# Work order
Please repeat the whole listing verbatim.

# Provided data
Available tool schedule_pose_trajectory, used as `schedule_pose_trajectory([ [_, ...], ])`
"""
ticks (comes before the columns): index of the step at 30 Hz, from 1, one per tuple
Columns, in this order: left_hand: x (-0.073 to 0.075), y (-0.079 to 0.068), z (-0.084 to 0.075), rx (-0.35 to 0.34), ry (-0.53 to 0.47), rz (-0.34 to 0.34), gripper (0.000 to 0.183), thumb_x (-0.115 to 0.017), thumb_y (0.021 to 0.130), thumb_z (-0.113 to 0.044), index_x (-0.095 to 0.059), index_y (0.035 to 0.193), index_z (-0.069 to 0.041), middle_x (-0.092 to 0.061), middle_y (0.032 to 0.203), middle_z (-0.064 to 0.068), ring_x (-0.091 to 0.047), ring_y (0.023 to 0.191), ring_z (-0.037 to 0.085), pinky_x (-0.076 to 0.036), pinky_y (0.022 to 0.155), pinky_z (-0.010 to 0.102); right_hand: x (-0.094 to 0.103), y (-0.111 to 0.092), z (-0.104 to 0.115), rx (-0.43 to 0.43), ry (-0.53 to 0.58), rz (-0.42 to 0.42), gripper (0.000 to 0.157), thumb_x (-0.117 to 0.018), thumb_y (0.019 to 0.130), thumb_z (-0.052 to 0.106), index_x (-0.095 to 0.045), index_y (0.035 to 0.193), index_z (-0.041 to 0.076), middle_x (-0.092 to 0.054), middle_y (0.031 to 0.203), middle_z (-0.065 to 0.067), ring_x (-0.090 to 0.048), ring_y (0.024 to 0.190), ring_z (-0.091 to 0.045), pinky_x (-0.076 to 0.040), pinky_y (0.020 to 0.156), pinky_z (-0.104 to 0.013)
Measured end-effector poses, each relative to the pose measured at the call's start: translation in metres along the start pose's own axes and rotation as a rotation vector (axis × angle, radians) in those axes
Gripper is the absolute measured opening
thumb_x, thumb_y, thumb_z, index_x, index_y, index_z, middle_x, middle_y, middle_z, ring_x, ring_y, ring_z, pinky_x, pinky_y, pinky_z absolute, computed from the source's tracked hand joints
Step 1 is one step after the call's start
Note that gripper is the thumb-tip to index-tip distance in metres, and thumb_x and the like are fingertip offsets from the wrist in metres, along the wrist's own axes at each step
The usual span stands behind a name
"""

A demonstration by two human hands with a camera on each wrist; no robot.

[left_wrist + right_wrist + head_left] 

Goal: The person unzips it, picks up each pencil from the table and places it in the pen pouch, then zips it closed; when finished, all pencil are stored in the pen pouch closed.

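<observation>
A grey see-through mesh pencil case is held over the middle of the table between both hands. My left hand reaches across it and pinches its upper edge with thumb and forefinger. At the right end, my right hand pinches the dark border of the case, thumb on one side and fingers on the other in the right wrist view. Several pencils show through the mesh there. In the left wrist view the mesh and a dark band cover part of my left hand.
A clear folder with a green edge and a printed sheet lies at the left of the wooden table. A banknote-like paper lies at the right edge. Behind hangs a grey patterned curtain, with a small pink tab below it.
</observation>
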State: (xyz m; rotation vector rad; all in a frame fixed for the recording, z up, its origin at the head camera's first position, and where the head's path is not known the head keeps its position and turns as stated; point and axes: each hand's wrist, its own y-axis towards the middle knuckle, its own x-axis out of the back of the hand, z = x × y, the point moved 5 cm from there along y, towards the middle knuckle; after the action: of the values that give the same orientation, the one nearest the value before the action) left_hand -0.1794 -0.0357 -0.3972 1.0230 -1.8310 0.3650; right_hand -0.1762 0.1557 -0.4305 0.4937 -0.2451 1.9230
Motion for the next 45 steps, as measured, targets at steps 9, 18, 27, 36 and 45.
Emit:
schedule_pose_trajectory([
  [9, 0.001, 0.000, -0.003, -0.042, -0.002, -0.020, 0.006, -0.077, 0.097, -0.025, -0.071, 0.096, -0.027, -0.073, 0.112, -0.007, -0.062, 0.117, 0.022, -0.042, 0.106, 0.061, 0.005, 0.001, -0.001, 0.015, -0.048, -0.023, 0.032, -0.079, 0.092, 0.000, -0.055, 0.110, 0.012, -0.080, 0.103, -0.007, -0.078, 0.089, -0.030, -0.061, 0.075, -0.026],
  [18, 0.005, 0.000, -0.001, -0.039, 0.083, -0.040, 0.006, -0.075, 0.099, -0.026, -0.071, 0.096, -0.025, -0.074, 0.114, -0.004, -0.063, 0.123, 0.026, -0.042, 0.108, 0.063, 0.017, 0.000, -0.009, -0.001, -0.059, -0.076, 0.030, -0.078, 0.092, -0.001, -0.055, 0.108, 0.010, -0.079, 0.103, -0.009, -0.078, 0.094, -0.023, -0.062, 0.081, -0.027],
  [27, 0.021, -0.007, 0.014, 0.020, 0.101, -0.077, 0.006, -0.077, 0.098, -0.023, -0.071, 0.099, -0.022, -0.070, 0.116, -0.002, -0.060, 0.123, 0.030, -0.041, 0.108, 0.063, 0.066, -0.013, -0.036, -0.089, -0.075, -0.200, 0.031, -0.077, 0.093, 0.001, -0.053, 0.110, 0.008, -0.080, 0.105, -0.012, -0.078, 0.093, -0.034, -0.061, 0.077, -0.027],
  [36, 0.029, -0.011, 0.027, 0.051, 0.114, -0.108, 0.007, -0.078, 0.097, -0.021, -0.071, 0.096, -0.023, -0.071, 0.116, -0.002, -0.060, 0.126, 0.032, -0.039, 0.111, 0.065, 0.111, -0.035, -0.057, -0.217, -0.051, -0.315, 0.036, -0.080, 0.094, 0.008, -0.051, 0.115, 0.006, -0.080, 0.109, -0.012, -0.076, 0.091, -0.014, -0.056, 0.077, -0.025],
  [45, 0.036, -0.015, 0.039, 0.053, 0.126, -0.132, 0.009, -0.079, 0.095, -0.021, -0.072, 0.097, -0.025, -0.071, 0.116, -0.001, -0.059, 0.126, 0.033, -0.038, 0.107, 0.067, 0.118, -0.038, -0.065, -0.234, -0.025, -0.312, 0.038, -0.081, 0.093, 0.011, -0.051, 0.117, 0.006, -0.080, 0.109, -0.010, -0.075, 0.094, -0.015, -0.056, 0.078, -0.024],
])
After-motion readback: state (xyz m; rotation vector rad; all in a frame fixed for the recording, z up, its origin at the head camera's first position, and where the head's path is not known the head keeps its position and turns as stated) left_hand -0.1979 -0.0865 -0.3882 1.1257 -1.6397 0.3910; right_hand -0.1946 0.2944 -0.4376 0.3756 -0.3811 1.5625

# Finished task
Available tool schedule_pose_trajectory, used as `schedule_pose_trajectory([ [_, ...], ])`
"""
ticks (comes before the columns): index of the step at 30 Hz, from 1, one per tuple
Columns, in this order: left_hand: x (-0.073 to 0.075), y (-0.079 to 0.068), z (-0.084 to 0.075), rx (-0.35 to 0.34), ry (-0.53 to 0.47), rz (-0.34 to 0.34), gripper (0.000 to 0.183), thumb_x (-0.115 to 0.017), thumb_y (0.021 to 0.130), thumb_z (-0.113 to 0.044), index_x (-0.095 to 0.059), index_y (0.035 to 0.193), index_z (-0.069 to 0.041), middle_x (-0.092 to 0.061), middle_y (0.032 to 0.203), middle_z (-0.064 to 0.068), ring_x (-0.091 to 0.047), ring_y (0.023 to 0.191), ring_z (-0.037 to 0.085), pinky_x (-0.076 to 0.036), pinky_y (0.022 to 0.155), pinky_z (-0.010 to 0.102); right_hand: x (-0.094 to 0.103), y (-0.111 to 0.092), z (-0.104 to 0.115), rx (-0.43 to 0.43), ry (-0.53 to 0.58), rz (-0.42 to 0.42), gripper (0.000 to 0.157), thumb_x (-0.117 to 0.018), thumb_y (0.019 to 0.130), thumb_z (-0.052 to 0.106), index_x (-0.095 to 0.045), index_y (0.035 to 0.193), index_z (-0.041 to 0.076), middle_x (-0.092 to 0.054), middle_y (0.031 to 0.203), middle_z (-0.065 to 0.067), ring_x (-0.090 to 0.048), ring_y (0.024 to 0.190), ring_z (-0.091 to 0.045), pinky_x (-0.076 to 0.040), pinky_y (0.020 to 0.156), pinky_z (-0.104 to 0.013)
Measured end-effector poses, each relative to the pose measured at the call's start: translation in metres along the start pose's own axes and rotation as a rotation vector (axis × angle, radians) in those axes
Gripper is the absolute measured opening
thumb_x, thumb_y, thumb_z, index_x, index_y, index_z, middle_x, middle_y, middle_z, ring_x, ring_y, ring_z, pinky_x, pinky_y, pinky_z absolute, computed from the source's tracked hand joints
Step 1 is one step after the call's start
Note that gripper is the thumb-tip to index-tip distance in metres, and thumb_x and the like are fingertip offsets from the wrist in metres, along the wrist's own axes at each step
The usual span stands behind a name
"""

A demonstration by two human hands with a camera on each wrist; no robot.

[left_wrist + right_wrist + head_left] 

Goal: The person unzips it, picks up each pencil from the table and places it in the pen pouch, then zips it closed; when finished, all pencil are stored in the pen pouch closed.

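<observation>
A grey see-through mesh pencil case is held over the middle of the table between both hands. My left hand reaches across it and pinches its upper edge with thumb and forefinger. At the right end, my right hand pinches the dark border of the case, thumb on one side and fingers on the other in the right wrist view. Several pencils show through the mesh there. In the left wrist view the mesh and a dark band cover part of my left hand.
A clear folder with a green edge and a printed sheet lies at the left of the wooden table. A banknote-like paper lies at the right edge. Behind hangs a grey patterned curtain, with a small pink tab below it.
</observation>
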State: (xyz m; rotation vector rad; all in a frame fixed for the recording, z up, its origin at the head camera's first position, and where the head's path is not known the head keeps its position and turns as stated; point and axes: each hand's wrist, its own y-axis towards the middle knuckle, its own x-axis out of the back of the hand, z = x × y, the point moved 5 cm from there along y, towards the middle knuckle; after the action: of the values that give the same orientation, the one nearest the value before the action) left_hand -0.1794 -0.0357 -0.3972 1.0230 -1.8310 0.3650; right_hand -0.1762 0.1557 -0.4305 0.4937 -0.2451 1.9230
Motion for the next 45 steps, as measured, targets at steps 9, 18, 27, 36 and 45.
Emit:
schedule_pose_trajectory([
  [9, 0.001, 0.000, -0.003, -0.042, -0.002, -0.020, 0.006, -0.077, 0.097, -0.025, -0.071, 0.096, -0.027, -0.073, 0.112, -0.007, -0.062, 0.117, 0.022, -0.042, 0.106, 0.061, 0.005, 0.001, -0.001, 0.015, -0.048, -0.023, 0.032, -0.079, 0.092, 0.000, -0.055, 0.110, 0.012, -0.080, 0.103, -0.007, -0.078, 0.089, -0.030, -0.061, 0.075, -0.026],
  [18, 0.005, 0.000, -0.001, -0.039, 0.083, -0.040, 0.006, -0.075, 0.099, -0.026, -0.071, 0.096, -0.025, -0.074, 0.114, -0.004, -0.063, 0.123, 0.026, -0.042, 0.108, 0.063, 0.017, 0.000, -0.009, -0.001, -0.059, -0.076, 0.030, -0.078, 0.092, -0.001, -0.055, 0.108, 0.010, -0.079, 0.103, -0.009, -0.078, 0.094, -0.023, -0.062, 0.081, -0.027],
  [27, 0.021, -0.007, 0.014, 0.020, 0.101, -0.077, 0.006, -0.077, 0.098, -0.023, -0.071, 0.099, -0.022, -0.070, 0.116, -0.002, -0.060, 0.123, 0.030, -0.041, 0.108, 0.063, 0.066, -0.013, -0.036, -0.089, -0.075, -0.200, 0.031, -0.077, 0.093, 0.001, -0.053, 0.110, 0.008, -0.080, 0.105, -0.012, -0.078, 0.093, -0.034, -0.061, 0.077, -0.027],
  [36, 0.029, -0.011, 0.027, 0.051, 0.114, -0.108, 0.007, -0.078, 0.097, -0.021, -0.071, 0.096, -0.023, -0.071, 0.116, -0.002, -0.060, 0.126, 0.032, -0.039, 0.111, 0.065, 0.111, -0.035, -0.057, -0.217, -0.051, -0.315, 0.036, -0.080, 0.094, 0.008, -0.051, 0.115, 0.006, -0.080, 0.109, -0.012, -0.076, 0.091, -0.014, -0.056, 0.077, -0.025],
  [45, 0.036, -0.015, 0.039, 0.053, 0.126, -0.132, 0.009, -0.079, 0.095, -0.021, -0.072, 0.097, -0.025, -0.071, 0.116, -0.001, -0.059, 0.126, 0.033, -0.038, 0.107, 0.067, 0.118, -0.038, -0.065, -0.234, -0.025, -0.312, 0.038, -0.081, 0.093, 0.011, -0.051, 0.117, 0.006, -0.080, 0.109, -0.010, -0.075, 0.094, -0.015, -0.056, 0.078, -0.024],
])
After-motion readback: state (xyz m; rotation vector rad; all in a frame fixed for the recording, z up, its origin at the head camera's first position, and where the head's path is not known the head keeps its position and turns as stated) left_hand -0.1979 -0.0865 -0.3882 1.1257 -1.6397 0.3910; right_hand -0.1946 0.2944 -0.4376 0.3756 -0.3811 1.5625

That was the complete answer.